§ Information provided:
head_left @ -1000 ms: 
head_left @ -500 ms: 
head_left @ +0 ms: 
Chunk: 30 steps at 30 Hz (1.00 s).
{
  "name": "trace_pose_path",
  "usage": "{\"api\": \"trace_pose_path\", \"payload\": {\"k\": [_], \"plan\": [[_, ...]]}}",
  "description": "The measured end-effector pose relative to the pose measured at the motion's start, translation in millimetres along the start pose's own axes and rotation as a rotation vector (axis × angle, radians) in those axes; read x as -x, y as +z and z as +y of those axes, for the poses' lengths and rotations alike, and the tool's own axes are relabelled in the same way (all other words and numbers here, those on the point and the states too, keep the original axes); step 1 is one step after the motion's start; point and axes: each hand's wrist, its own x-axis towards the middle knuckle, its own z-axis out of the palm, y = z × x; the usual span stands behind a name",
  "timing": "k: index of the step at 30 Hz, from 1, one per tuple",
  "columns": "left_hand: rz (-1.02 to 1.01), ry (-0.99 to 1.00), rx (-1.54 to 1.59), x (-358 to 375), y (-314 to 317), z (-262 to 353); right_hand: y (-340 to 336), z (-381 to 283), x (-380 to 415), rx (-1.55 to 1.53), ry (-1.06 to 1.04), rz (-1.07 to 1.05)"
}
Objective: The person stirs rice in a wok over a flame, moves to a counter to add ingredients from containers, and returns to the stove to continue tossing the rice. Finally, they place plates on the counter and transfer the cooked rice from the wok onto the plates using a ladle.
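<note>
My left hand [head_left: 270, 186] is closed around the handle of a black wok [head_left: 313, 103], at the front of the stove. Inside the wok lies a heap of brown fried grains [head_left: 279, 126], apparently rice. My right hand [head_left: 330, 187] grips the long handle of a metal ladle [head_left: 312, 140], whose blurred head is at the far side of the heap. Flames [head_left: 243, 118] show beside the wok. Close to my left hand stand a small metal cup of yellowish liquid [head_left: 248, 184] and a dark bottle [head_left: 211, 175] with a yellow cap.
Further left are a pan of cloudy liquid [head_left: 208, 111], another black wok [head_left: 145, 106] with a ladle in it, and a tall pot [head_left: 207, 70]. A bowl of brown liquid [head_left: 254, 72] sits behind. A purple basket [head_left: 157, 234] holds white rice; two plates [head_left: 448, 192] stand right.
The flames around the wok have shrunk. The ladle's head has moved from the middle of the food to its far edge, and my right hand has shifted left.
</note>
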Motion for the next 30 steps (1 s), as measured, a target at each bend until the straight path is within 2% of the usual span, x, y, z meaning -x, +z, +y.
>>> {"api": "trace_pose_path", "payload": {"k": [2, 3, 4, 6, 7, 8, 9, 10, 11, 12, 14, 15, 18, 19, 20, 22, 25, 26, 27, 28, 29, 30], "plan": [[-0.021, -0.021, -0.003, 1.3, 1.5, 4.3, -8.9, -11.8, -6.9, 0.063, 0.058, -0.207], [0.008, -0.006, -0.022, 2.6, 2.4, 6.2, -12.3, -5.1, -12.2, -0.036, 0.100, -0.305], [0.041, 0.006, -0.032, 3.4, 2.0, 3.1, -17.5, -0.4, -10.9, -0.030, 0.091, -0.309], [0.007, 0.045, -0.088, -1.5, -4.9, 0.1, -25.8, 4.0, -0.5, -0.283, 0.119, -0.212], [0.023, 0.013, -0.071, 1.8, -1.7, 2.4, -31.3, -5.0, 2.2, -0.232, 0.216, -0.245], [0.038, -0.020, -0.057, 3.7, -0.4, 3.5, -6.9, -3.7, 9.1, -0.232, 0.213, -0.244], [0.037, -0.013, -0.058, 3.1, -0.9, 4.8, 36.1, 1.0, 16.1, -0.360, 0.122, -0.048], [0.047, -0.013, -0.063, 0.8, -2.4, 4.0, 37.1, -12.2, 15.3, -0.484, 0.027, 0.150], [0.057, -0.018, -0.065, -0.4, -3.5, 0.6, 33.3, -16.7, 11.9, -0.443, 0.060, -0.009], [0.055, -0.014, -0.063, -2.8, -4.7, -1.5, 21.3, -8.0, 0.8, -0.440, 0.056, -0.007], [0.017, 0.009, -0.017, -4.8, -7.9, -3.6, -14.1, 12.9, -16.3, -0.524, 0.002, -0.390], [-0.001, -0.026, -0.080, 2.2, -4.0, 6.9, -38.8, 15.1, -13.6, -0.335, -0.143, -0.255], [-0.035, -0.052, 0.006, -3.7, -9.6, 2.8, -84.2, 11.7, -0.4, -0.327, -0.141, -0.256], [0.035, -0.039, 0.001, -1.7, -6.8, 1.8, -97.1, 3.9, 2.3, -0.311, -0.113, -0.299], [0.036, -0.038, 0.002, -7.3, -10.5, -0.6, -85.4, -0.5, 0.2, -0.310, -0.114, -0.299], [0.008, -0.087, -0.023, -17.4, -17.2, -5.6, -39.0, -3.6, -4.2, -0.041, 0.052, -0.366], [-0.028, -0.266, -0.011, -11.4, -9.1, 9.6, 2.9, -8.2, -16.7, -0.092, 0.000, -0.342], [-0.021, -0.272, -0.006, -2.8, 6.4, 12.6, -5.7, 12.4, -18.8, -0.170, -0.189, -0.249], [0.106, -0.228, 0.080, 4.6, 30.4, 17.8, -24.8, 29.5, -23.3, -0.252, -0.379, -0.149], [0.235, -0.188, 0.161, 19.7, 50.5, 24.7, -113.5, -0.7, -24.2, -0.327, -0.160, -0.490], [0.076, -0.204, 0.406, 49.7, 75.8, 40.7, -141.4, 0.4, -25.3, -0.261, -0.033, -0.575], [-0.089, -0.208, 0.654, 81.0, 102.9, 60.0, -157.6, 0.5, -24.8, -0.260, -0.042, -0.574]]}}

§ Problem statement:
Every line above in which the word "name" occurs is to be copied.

§ Solution:
  "name": "trace_pose_path",
  "description": "The measured end-effector pose relative to the pose measured at the motion's start, translation in millimetres along the start pose's own axes and rotation as a rotation vector (axis × angle, radians) in those axes; read x as -x, y as +z and z as +y of those axes, for the poses' lengths and rotations alike, and the tool's own axes are relabelled in the same way (all other words and numbers here, those on the point and the states too, keep the original axes); step 1 is one step after the motion's start; point and axes: each hand's wrist, its own x-axis towards the middle knuckle, its own z-axis out of the palm, y = z × x; the usual span stands behind a name",

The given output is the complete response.